> _WORK INSTRUCTIONS_
With the first line below as the start and the line containing "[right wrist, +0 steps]" as the end, copy every line between them exactly, ends included.

> _Recorded data_
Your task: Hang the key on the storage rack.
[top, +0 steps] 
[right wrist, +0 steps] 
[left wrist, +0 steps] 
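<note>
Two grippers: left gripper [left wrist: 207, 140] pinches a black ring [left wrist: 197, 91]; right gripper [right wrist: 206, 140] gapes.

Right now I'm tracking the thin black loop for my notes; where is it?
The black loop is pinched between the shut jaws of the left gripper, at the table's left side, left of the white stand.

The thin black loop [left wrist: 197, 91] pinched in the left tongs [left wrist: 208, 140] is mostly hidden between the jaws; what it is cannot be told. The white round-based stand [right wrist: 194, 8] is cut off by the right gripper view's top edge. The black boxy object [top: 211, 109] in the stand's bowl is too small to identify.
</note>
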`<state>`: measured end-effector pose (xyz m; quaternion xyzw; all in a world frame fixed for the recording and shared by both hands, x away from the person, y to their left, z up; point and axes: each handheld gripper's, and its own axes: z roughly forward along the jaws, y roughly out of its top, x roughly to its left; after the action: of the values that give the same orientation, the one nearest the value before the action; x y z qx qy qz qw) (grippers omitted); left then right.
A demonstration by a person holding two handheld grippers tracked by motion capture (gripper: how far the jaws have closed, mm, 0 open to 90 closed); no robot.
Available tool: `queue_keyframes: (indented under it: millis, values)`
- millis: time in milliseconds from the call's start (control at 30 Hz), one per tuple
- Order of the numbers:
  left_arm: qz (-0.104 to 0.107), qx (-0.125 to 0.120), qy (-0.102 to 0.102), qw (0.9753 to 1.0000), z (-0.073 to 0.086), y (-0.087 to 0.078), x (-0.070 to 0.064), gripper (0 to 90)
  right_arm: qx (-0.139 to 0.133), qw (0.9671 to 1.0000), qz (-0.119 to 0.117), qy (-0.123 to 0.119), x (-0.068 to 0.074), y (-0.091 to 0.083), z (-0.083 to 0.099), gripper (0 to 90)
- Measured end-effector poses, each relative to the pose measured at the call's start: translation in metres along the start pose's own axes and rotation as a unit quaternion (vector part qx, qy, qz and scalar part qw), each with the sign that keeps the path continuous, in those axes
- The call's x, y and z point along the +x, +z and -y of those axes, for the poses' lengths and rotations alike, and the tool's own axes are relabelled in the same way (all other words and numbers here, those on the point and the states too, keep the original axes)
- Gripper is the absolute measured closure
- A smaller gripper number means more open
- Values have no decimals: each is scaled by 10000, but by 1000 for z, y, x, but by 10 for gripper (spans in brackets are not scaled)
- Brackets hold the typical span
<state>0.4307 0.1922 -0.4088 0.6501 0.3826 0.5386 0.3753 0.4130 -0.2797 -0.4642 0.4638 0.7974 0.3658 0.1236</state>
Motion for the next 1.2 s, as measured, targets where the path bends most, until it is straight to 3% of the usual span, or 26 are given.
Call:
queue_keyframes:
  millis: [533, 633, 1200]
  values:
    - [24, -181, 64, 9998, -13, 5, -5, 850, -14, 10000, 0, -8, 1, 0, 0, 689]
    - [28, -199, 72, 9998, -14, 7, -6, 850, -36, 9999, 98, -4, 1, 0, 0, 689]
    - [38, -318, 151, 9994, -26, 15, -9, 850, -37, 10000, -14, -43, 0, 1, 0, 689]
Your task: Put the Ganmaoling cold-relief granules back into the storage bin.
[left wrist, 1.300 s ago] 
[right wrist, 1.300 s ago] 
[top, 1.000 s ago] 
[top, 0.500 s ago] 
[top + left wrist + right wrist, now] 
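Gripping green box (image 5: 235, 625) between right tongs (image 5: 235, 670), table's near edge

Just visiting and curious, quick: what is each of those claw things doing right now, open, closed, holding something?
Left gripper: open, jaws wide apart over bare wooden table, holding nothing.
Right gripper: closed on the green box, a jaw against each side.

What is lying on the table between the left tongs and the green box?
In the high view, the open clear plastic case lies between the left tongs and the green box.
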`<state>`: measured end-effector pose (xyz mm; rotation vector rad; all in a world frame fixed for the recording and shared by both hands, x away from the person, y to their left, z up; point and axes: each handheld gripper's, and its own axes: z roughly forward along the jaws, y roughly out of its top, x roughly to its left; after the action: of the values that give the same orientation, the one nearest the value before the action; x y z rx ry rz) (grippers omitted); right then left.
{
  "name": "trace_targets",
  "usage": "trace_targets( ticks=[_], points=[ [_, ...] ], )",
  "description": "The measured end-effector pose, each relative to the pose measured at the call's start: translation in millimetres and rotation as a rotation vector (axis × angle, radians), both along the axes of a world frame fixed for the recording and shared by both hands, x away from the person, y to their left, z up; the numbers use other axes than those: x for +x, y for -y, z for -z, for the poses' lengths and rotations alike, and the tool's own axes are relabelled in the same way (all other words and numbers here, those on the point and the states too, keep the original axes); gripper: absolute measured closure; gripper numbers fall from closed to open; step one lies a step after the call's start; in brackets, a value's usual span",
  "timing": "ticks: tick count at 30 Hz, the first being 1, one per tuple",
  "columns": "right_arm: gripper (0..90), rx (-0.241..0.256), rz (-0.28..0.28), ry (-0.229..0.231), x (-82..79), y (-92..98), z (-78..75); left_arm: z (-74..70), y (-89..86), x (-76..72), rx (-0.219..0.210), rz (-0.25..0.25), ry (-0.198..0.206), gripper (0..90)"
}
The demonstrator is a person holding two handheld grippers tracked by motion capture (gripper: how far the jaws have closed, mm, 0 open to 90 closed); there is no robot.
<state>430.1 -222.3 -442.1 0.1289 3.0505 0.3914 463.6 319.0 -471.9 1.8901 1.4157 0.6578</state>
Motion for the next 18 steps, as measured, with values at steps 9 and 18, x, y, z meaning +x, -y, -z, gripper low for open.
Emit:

> _EXERCISE RESULT_
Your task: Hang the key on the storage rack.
[top, +0 steps] 
[right wrist, +0 steps] 

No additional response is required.